# What are the pros and cons about selling my brand on CAFEPRESS? Thank you in advance for all your great help and feedback!



## ernestmorse (Nov 14, 2009)

Sent from my HTC One X using T-Shirt Forums


----------



## uncletee (Feb 25, 2007)

they don't pay much, but if you have a million designs you might make some cash. good luck uncletee.


----------



## ernestmorse (Nov 14, 2009)

Thank you!

Sent from my HTC One X using T-Shirt Forums


----------



## NinjaTactics (Mar 6, 2011)

Your profit margin and exposure are going to be low, unless you have a way to drive customers to your specific designs. Keep in mind you'll be directly competing (obviously) with the tens of thousands of other CafePress sellers, and CafePress will display similar designs to yours on the page when people do a search.

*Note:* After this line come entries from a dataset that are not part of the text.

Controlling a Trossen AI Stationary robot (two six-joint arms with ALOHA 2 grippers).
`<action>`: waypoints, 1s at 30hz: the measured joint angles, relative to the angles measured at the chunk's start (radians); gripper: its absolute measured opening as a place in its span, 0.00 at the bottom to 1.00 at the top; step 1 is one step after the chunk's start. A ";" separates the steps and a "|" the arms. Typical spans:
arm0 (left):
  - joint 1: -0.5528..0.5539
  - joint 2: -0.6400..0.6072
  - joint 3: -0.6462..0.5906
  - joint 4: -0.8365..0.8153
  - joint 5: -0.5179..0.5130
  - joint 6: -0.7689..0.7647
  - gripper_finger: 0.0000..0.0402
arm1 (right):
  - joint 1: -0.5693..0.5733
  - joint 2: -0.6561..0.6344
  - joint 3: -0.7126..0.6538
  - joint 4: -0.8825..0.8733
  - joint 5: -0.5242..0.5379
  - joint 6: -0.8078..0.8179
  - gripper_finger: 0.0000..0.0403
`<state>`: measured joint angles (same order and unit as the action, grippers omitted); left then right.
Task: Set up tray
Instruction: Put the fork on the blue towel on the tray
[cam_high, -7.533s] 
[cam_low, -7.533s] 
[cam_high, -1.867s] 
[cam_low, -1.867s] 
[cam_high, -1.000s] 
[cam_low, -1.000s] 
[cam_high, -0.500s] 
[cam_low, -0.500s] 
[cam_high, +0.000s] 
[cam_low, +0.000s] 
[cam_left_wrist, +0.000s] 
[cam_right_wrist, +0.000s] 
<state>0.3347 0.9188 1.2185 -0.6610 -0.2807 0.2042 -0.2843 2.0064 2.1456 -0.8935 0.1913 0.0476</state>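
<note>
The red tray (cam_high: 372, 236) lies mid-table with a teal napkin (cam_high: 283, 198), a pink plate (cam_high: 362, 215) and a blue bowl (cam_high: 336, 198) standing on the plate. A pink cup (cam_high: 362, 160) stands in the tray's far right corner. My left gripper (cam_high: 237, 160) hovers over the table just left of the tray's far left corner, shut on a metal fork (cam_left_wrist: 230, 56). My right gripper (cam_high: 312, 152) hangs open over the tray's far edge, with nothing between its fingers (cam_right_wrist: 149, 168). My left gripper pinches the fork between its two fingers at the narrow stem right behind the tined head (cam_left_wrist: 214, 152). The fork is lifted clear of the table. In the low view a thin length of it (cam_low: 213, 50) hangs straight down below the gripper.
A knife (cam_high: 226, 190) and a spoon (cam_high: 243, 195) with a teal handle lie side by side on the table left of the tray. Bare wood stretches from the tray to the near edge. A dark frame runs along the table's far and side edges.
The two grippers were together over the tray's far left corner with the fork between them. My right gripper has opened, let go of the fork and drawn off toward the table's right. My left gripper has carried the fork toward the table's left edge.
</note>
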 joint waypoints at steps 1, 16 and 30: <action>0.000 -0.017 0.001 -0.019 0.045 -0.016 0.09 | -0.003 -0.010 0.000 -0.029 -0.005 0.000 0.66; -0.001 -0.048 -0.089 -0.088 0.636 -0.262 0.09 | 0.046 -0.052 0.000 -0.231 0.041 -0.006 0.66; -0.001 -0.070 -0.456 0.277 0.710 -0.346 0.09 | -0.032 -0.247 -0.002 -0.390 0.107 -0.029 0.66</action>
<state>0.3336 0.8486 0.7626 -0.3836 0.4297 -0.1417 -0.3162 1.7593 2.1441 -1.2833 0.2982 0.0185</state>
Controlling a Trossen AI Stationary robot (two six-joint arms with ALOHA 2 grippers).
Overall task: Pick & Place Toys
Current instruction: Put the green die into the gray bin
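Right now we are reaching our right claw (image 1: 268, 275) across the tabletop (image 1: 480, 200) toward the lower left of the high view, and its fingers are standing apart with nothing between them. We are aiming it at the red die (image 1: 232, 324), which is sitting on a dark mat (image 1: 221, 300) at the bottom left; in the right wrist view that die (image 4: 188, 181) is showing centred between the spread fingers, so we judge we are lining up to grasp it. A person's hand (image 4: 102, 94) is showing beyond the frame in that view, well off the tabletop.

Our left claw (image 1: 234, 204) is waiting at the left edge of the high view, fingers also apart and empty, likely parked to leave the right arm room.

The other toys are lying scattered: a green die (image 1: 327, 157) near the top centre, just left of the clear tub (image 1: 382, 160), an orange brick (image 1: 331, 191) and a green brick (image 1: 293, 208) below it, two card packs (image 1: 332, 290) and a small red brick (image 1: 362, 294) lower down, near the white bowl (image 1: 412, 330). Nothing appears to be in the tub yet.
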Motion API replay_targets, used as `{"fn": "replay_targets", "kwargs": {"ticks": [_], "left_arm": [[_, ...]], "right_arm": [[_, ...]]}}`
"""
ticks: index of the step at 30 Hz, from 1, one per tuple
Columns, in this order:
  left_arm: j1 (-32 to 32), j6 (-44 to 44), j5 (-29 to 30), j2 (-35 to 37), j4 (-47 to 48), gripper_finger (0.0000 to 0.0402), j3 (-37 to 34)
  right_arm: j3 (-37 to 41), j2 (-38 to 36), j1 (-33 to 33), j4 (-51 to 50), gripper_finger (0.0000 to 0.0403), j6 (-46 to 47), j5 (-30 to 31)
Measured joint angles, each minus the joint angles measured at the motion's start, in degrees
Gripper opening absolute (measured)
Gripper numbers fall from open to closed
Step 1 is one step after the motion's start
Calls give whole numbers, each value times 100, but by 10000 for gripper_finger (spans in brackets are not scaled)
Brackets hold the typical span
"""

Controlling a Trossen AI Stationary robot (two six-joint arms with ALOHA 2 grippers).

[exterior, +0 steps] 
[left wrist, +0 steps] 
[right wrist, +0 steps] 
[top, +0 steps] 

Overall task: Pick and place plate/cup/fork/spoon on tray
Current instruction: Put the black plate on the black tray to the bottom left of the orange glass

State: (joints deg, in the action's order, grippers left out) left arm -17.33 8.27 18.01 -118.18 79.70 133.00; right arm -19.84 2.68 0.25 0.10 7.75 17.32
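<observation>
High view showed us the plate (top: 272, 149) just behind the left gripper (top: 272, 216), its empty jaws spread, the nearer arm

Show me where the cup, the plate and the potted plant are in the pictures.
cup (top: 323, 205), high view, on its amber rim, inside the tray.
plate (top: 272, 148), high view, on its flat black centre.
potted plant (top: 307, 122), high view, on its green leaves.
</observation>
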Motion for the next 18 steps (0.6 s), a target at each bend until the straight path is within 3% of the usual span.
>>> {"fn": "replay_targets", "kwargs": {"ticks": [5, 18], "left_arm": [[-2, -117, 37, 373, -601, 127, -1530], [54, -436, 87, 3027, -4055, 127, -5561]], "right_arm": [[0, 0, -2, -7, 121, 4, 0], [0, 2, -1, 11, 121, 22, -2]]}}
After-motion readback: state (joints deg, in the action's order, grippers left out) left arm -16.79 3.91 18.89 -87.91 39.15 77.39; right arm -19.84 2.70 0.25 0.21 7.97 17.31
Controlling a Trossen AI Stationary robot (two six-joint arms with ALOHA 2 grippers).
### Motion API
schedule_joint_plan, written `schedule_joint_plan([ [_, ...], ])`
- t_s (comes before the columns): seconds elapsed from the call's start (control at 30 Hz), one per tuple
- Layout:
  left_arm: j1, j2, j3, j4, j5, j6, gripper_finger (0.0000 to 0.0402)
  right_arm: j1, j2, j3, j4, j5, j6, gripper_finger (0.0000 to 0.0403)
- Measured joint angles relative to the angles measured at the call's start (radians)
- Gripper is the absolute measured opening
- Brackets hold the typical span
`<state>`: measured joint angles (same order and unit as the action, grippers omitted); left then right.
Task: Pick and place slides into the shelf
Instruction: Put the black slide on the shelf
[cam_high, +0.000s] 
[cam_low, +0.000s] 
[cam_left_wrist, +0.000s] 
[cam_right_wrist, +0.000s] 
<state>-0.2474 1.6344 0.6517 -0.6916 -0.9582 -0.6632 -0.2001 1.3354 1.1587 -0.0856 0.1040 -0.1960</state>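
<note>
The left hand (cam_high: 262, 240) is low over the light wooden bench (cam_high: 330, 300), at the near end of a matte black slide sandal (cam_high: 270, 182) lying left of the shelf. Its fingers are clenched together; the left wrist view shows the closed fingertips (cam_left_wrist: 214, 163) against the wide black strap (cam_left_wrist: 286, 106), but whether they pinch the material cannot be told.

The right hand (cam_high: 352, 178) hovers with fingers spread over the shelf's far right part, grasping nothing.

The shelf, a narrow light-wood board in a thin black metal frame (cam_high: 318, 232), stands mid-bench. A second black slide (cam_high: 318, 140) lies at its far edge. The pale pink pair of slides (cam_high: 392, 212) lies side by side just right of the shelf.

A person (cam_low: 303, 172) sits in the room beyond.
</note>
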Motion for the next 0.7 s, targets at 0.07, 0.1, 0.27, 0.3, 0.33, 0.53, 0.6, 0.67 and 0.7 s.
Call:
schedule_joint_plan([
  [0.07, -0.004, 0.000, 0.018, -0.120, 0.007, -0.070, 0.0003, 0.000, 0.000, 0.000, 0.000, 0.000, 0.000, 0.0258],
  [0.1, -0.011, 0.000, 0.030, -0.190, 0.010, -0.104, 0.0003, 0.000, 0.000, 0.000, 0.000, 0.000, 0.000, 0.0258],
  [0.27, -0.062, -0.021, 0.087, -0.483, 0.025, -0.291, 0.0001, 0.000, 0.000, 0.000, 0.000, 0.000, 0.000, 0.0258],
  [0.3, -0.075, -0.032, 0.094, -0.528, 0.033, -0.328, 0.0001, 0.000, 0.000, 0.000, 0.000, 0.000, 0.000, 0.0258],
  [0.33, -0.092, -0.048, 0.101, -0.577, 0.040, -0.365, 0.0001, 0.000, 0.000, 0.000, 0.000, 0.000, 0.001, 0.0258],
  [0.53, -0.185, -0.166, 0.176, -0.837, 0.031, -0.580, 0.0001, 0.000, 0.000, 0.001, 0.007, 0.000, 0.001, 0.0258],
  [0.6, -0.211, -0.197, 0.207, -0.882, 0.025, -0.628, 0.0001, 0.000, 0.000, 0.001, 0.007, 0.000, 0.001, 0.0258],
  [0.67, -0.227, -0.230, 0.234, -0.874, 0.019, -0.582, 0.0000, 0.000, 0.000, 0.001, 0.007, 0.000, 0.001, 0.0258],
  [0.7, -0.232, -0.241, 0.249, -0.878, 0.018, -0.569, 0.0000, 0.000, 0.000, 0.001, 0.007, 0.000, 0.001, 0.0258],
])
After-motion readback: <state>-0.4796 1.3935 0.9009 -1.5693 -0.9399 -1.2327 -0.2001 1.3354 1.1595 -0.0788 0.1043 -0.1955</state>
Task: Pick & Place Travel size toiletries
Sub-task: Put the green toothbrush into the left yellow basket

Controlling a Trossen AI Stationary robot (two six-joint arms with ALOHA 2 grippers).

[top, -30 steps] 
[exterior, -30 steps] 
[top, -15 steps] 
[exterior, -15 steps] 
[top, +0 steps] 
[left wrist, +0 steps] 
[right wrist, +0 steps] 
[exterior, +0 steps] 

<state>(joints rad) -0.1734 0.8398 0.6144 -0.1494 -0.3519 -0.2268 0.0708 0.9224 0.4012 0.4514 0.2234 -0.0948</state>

The benefit is you don't have to have any overhead of shirts or equipment, so if it's more of a hobby or part-time thing it's not a bad idea at all.

Good luck!


----------



## Skinbus (Jul 2, 2007)

I started with cafepress but quickly switched to Zazzle. It just seemed more user friendly. IMO, some of the finished products are a bit pricey but I've been doing pretty well as of late. Don't expect to make a ton of money unless you find a certain niche drawn to your type of designs. I've been involved for 4 yrs. & have made only a little over $2000. My designs aren't for the masses but rather a specific type of personality. For some reason, my brain just doesn't operate the same as most when it comes to designing.


----------